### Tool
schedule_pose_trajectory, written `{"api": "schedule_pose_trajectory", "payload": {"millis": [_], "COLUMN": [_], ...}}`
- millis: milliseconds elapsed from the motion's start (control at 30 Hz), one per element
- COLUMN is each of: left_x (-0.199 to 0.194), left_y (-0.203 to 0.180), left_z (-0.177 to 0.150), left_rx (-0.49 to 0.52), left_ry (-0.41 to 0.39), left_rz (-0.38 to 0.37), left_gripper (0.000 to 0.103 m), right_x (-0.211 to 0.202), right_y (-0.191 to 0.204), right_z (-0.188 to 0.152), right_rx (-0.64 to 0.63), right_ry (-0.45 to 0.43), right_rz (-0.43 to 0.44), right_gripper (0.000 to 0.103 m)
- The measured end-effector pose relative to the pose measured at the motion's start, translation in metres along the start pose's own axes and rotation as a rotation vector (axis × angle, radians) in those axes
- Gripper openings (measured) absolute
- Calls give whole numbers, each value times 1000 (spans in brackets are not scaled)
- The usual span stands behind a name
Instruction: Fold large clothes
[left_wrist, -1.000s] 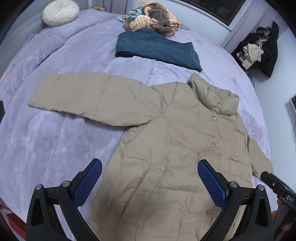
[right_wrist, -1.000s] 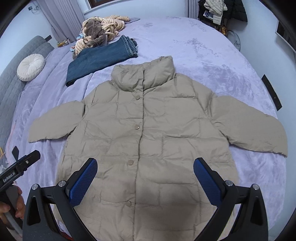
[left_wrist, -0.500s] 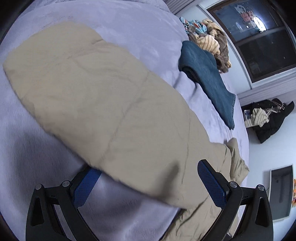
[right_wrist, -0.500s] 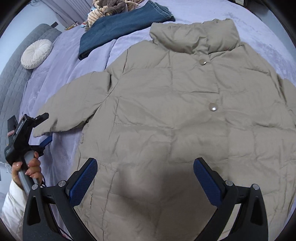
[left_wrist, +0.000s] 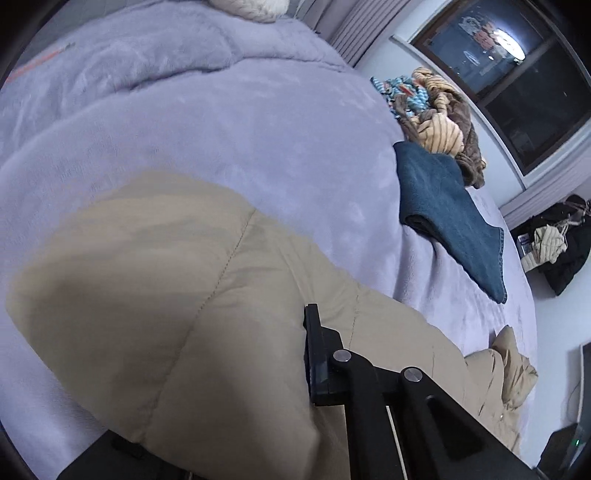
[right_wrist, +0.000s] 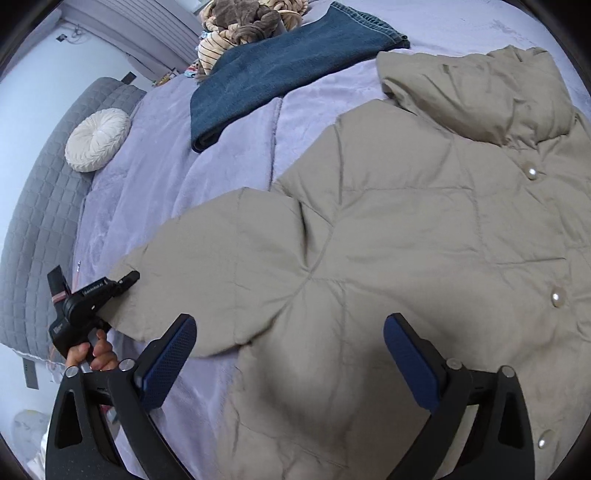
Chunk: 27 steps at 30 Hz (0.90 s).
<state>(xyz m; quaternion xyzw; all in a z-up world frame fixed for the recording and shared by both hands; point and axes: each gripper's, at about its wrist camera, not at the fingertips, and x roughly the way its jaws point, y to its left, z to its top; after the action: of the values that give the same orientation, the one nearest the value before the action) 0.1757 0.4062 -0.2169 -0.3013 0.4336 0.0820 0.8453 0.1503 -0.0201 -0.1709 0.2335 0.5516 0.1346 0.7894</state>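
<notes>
The coat (right_wrist: 406, 258) lies face up and buttoned on the bed (right_wrist: 229, 140), its collar toward the jeans (right_wrist: 280, 62). The left gripper (right_wrist: 127, 278) sits at the cuff of the sleeve (left_wrist: 192, 314). In the left wrist view one finger (left_wrist: 317, 365) lies on top of the padding while the other is hidden beneath, so the jaws look clenched on the sleeve end. The right gripper (right_wrist: 288, 354) hovers released above the coat's side near the armpit, touching nothing.

The main risk is the grip itself. The cuff is thick, slick and puffy, so a pinch that catches only the outer shell could slide off once the sleeve is lifted. Then the sleeve drops back crooked. A second risk is dragging: pulling the sleeve across with nothing pinning the body could shift the whole coat over the plush cover and skew the fold line. The padding also springs back, so a fold laid loosely may reopen.
</notes>
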Motion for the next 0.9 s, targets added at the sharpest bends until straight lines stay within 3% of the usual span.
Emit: {"api": "schedule_pose_trajectory", "payload": {"millis": [33,67,267,500,600,767,900], "left_x": [-13,-24,-83,-115,-116,-96,-45], "left_y": [-7,-13,-64,-182,-243,-347,-407], "left_z": [1,0,-3,-33,-61,-138,-221], "left_rx": [43,73,246,444,522,726,864], "left_ry": [-24,-40,-136,-146,-114,-50,54], "left_rz": [2,-1,-88,-292,-374,-407,-333], "left_gripper": [10,10,10,10,10,10,10], "right_x": [9,20,66,85,60,-16,-82], "right_y": [2,4,7,-3,-14,-69,-145], "right_z": [2,2,-9,-19,-20,-28,-41], "right_rx": [11,33,63,80,69,72,134], "right_ry": [21,45,105,170,172,68,-22], "right_rz": [26,52,91,129,167,82,-44], "right_gripper": [21,11,7,6,6,6,6]}}
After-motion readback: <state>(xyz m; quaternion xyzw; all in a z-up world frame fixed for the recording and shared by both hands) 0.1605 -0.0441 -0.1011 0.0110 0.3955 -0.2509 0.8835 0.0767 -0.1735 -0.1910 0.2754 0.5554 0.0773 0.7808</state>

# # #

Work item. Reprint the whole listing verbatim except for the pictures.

Reply to the exercise.
### Tool
schedule_pose_trajectory, written `{"api": "schedule_pose_trajectory", "payload": {"millis": [_], "COLUMN": [_], ...}}`
- millis: milliseconds elapsed from the motion's start (control at 30 Hz), one per element
- COLUMN is each of: left_x (-0.199 to 0.194), left_y (-0.203 to 0.180), left_z (-0.177 to 0.150), left_rx (-0.49 to 0.52), left_ry (-0.41 to 0.39), left_rz (-0.38 to 0.37), left_gripper (0.000 to 0.103 m), right_x (-0.211 to 0.202), right_y (-0.191 to 0.204), right_z (-0.188 to 0.152), right_rx (-0.64 to 0.63), right_ry (-0.45 to 0.43), right_rz (-0.43 to 0.44), right_gripper (0.000 to 0.103 m)
- The measured end-effector pose relative to the pose measured at the motion's start, translation in metres along the start pose's own axes and rotation as a rotation vector (axis × angle, radians) in those axes
- Gripper openings (measured) absolute
- Calls give whole numbers, each value times 1000 (spans in brackets are not scaled)
- The usual span stands behind a name
Instruction: Fold large clothes
[left_wrist, -1.000s] 
[right_wrist, -1.000s] 
[left_wrist, -0.500s] 
[right_wrist, -0.500s] 
[left_wrist, +0.000s] 
[right_wrist, +0.000s] 
Chunk: 27 steps at 30 Hz (0.90 s).
<state>(xyz m; quaternion xyzw; all in a z-up world frame fixed for the recording and shared by both hands; point and axes: each gripper's, at about its wrist camera, not at the fingertips, and x roughly the way its jaws point, y to its left, z to its top; after the action: of the values that give the same orientation, the one nearest the value before the action) 0.1757 0.4062 -0.2169 -0.3013 0.4336 0.0820 0.8453 0.1503 -0.0201 -0.1709 0.2335 0.5516 0.1346 0.7894</state>
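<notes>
The coat (right_wrist: 406, 258) lies face up and buttoned on the bed (right_wrist: 229, 140), its collar toward the jeans (right_wrist: 280, 62). The left gripper (right_wrist: 127, 278) sits at the cuff of the sleeve (left_wrist: 192, 314). In the left wrist view one finger (left_wrist: 317, 365) lies on top of the padding while the other is hidden beneath, so the jaws look clenched on the sleeve end. The right gripper (right_wrist: 288, 354) hovers released above the coat's side near the armpit, touching nothing.

The main risk is the grip itself. The cuff is thick, slick and puffy, so a pinch that catches only the outer shell could slide off once the sleeve is lifted. Then the sleeve drops back crooked. A second risk is dragging: pulling the sleeve across with nothing pinning the body could shift the whole coat over the plush cover and skew the fold line. The padding also springs back, so a fold laid loosely may reopen.
</notes>
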Motion for the next 0.9 s, targets added at the sharpest bends until straight lines stay within 3% of the usual span.
Emit: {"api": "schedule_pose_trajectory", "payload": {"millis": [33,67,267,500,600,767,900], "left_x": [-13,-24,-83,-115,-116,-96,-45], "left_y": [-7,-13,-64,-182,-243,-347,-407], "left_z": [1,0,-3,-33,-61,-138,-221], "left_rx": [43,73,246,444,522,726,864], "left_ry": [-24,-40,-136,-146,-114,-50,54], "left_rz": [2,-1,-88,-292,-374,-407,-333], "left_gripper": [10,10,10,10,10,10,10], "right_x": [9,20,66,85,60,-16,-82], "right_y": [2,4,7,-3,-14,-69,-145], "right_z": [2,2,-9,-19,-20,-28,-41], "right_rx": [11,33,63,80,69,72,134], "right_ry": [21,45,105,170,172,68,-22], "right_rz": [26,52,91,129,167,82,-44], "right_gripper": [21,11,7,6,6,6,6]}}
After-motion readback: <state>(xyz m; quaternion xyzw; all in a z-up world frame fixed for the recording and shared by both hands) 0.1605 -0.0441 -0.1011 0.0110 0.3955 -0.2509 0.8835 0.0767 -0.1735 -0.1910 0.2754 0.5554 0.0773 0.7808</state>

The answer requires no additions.